Cambios necesariamente drásticos


Dos días, con sus respectivas 48 horas, llevaba alojada en aquella casa.

Algo le impedía llorar. Era una especie de bloqueo emocional. Sería imparable, como un torrente desbocado, una vez se eliminara.

La lluvia era incesante y poco invitaba a salir a tomar el aire fresco con olor a tierra mojada, más bien empapada. Mirando a través de la ventana del salón al exterior, descalza, en silencio y absorta en sus pensamientos, repasaba una y otra vez lo ocurrido el día anterior.

Al llegar del aeropuerto fue alojada en la habitación de invitados sin apenas explicaciones. En realidad tan leves que provocaban dudas más que resolverlas.

Aitor se mostraba incómodo y parco en palabras. Casi todo el tiempo estaba encerrado en su habitación, antaño compartida, hablando por teléfono o utilizando su portátil. De hecho, en todo el día apenas cruzaron unas cuantas frases. En el momento en que ella intentaba sonsacarle algo, él se marchaba del lugar sin más miramientos.

Anna estaba básicamente atónita y sin saber cómo reaccionar a aquella situación. Que aquella persona, que le había pedido por activa y por pasiva hacía menos de un mes compartir la vida para siempre y cambiar su residencia, estuviera reaccionando de ese modo tan cobarde, se escapaba a su comprensión. Y pensó para sí: “no le conozco, de hecho creo que nunca le he conocido realmente”.

Sin embargo, se confirmaba lo que su intuición le decía desde hacía un par de semanas. Anna había experimentado mezcla de ilusión y extrañeza; la premura y presión con la que Aitor pretendía que se trasladara a Bilbao, daba a entender que más que deseoso parecía impaciente por tal mudanza.

Era chocante cuanto menos. Ahora, tras revolucionar su vida laboral y familiar en pro de ese cambio, se encontraba con un rechazo y vacío inexplicables.

Apenas durmió aquella noche debido a los nervios. Anna se dedicó a dar vueltas de manera silenciosa por la casa, aunque el crujir del suelo de madera en muchas ocasiones la delataba. Siempre le había gustado aquel tacto frío y cálido al mismo tiempo en sus pies desnudos, y ahora más que nunca quería retenerlo en su memoria. De hecho, quería recordar cada esquina de la casa, porque tenía la certeza que no iba a volver, al menos no en las mismas condiciones.

Llegada la mañana, Aitor la despertó: –“Me voy al aeropuerto, ¿me puedes llevar?”. Desconcierto, estupefacción. –“De acuerdo”.

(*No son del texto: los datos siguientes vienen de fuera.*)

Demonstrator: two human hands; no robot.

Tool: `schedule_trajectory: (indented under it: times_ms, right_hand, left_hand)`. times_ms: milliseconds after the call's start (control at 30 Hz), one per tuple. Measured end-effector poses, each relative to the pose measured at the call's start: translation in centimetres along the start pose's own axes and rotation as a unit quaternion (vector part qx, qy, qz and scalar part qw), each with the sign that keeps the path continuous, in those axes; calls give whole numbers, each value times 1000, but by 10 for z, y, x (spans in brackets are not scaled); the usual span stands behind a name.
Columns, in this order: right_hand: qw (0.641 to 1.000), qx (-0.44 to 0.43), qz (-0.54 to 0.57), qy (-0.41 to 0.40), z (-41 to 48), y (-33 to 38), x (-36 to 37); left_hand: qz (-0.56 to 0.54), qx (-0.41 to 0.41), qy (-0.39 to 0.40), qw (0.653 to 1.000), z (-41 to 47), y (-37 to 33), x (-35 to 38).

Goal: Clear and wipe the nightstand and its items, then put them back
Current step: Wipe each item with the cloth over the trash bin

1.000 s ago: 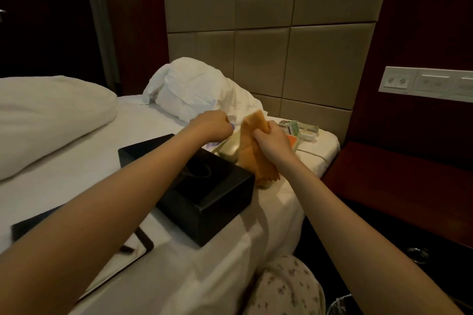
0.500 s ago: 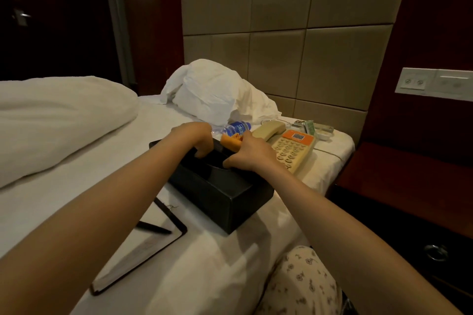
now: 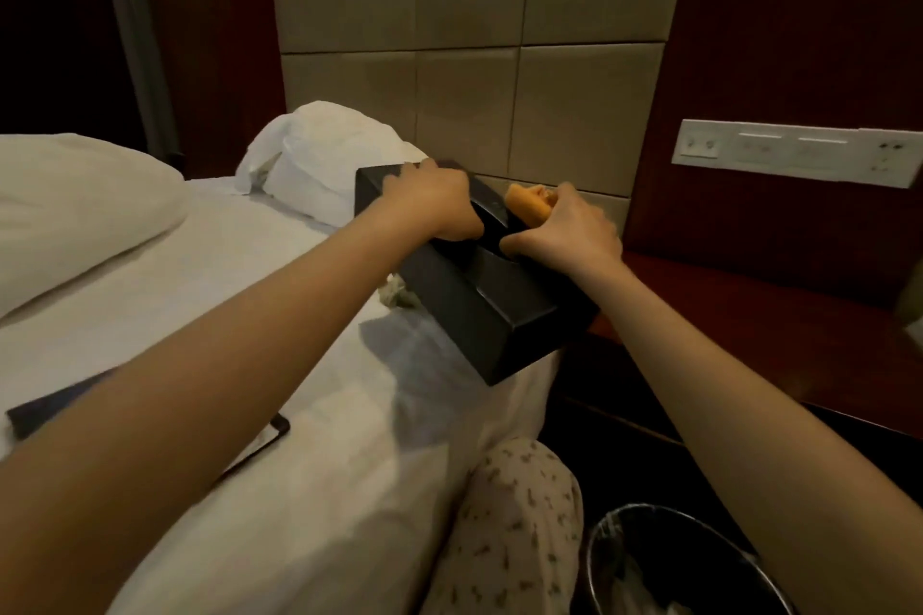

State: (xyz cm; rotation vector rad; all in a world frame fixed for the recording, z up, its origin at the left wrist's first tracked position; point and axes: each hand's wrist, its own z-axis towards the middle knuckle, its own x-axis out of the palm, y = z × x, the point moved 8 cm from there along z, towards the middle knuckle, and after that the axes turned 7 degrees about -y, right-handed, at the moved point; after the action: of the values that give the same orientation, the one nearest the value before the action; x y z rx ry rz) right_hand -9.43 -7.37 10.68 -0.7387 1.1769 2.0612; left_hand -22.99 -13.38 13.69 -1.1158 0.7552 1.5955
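Note:
A black tissue box [image 3: 479,310] hangs tilted in the air above the bed's edge, its near end toward the nightstand [image 3: 759,315]. My left hand [image 3: 429,205] grips the box's far left top edge. My right hand [image 3: 564,230] grips the right side of the box and also holds an orange cloth [image 3: 529,205] bunched against it. The box hides the phone and the bottle on the bed.
The white bed [image 3: 249,315] carries a pillow [image 3: 70,210], a crumpled white bundle [image 3: 309,160] and a dark notepad folder [image 3: 40,410]. A bin with a liner [image 3: 664,564] stands on the floor at lower right. A switch panel [image 3: 799,150] sits on the wall.
Both hands took hold of the tissue box on the bed and lifted it up and to the right toward the nightstand. The orange cloth stayed in my right hand.

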Motion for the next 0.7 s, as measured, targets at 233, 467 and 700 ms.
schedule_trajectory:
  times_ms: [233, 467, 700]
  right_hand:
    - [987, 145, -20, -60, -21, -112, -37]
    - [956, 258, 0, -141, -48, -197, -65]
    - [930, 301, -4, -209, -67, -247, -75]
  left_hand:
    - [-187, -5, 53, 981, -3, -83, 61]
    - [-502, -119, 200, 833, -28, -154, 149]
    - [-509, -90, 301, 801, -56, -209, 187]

Al igual que el día anterior, el viaje desde Elorrio hasta Sondika fue en silencio; sólo consiguió saber que iba a Sevilla, en principio “por trabajo”. Anna sabía que el trabajo de Aitor nada tenía que ver con eso y que era un simple mentira ¿piadosa?. Llegados al parking, él comenta: -“Puedes quedarte con el coche estos días, ya sabes dónde puedes dejar las llaves cuando tengas que marcharte”.

Aitor toma su maleta, se acerca y da a Anna un breve beso, rozando casi la comisura de los labios. Sigue sin atreverse a mirarla a los ojos. Coge su mano y la besa. -”Te llamaré”, y se aleja lentamente. De repente, se vuelve y la mira con ojos acongojados. Ella, inmóvil y con cara de póker junto al coche, jugando nerviosamente con las llaves del auto.

Desde este momento hasta el día siguiente, un vacío en su memoria. El tiempo se detuvo. Vagó sin destino durante horas por las carreteras y calles de Bilbao, sin comer, sin parar hasta el anochecer.

De vuelta al que días atrás iba a ser su nuevo hogar, se dió una larga ducha, regodeándose en el placer de sentir del agua caliente que resbalaba por su cara y cuerpo, ojos cerrados, mente en blanco.

Más tarde, reflexionando largamente en todo lo acaecido hasta el momento. Seguía sin explicaciones claras, pero no hacía falta. “¿Para qué?” se decía. “Sé que esto me va a doler hasta el infinito, que voy a estar tocada durante mucho tiempo, pero ello no me va a impedir seguir adelante, reinventarme. Agradezco haber descubierto que quien creía lleno de virtudes en realidad es un mediocre; de todo se aprende”.

Dicho esto para sí misma, se vistió y recogió lentamente sus pertenencias, despidiéndose lentamente de cada estancia.

Antes de traspasar el umbral de la puerta por última vez, no pudo evitar la tentación de dejar una nota al hasta ahora “hombre de su vida” con un: “Que te vaya bonito”.